AIM OF THE EXERCISE: Once you find the line containing "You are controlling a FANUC" in the data below, copy it and each following line exactly, up to and including the line containing "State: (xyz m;", and nothing else.

GIVEN DATA:
----------------------------------------

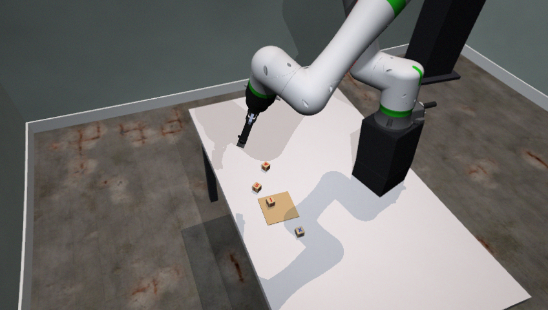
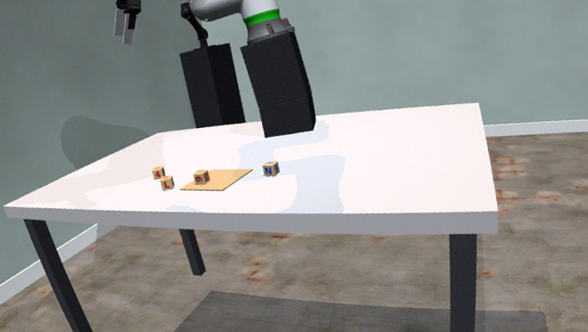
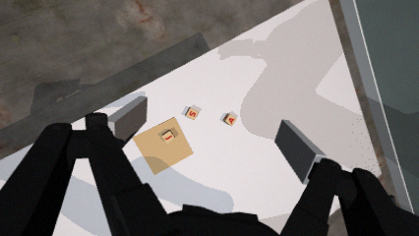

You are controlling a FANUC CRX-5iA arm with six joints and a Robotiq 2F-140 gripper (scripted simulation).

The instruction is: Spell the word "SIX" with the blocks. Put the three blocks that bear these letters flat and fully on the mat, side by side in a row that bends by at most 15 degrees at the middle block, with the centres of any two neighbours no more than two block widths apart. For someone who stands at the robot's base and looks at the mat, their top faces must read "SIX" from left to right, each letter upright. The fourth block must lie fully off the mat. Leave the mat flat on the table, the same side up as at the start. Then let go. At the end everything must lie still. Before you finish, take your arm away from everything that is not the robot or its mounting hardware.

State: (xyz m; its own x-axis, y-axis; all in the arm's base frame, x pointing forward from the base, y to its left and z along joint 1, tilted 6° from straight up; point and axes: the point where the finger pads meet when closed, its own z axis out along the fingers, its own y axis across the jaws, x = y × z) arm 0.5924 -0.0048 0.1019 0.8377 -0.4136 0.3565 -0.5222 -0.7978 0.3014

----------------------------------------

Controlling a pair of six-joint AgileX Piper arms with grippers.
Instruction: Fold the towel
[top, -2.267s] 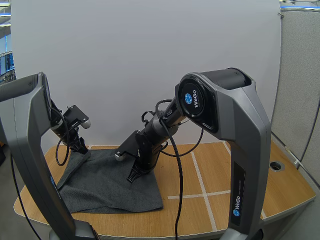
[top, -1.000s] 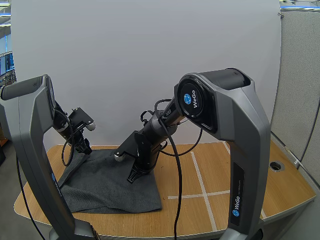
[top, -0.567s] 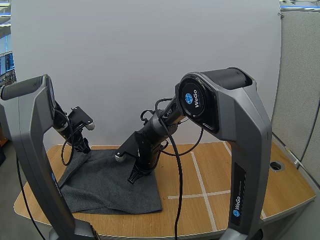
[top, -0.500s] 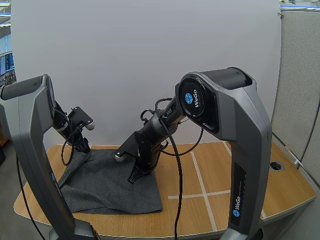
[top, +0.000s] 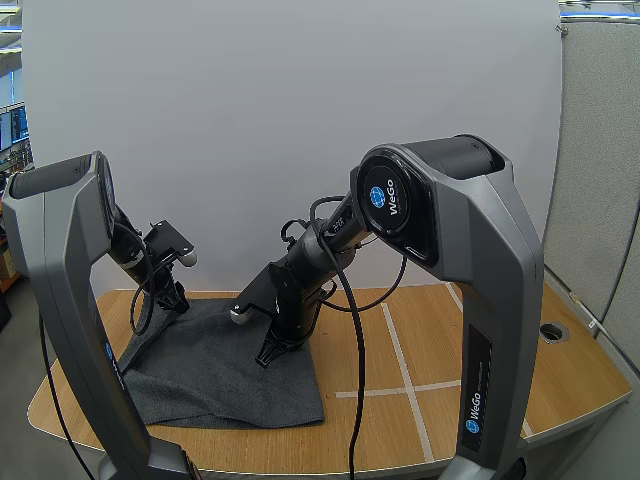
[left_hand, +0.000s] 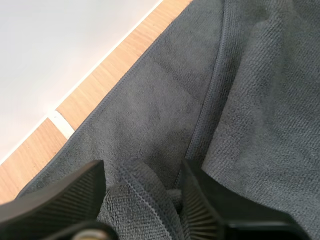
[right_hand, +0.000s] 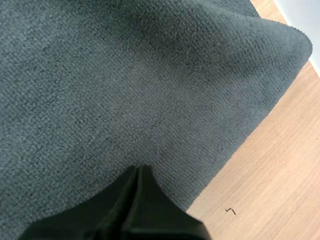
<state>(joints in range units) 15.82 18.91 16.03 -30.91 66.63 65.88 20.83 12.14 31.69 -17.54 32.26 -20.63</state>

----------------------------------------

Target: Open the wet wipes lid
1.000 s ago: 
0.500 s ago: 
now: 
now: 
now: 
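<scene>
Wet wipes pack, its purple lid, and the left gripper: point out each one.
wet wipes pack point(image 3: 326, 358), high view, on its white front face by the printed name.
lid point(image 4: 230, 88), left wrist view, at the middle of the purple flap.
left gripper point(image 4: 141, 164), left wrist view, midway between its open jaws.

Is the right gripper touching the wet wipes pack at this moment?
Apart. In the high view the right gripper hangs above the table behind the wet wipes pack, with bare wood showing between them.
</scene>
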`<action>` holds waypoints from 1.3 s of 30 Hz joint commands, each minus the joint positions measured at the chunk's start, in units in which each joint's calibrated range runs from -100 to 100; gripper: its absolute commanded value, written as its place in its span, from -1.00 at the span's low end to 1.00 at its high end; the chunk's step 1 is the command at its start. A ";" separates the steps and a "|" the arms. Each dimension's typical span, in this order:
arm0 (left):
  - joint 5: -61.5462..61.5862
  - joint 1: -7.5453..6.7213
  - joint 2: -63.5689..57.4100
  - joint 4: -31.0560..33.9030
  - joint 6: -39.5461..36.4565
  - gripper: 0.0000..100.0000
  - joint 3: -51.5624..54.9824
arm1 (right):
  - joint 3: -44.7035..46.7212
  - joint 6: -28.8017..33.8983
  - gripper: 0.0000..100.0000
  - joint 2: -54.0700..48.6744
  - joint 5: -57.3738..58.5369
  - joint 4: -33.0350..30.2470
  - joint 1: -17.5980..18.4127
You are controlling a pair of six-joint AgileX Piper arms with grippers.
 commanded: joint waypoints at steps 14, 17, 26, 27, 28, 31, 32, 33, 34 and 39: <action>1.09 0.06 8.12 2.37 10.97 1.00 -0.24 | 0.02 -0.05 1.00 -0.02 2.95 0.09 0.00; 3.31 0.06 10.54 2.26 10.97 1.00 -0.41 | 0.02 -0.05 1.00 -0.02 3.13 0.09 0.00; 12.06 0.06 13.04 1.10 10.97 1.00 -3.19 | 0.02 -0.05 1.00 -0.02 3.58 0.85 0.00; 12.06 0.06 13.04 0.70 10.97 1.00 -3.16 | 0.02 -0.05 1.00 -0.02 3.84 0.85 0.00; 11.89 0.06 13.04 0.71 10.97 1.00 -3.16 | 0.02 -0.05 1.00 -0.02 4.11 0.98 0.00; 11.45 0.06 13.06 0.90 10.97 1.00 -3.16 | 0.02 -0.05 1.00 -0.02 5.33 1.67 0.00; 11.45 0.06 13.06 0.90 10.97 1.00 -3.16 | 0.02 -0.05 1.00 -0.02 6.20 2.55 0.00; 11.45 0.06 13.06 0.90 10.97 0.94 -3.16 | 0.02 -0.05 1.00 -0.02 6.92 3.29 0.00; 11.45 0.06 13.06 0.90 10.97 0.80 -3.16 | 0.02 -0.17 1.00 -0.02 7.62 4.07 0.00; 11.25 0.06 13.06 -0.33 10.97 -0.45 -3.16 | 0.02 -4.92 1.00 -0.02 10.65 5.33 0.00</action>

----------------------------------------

YOUR SOLUTION:
You are controlling a FANUC CRX-5iA arm with six joints and a Robotiq 2F-140 gripper (scripted simulation).

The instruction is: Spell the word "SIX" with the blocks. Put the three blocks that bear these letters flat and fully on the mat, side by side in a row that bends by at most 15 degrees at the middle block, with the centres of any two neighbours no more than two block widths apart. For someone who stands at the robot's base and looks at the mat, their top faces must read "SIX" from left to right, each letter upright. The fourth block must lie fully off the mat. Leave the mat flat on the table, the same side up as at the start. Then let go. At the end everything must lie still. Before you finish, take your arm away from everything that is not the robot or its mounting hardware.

State: (xyz m; its own x-axis, y-axis; all in the arm's base frame, x pointing forward from the base, y to its left and z along joint 1, tilted 6° from straight up; point and axes: the point where the finger pads meet when closed, its own z axis out along the fingers, its own y axis across the jaws, x = y × z) arm 0.5924 -0.0048 0.1019 0.8377 -0.4136 0.3565 -0.5222 -0.7978 0.3014

What the exercise required is now done.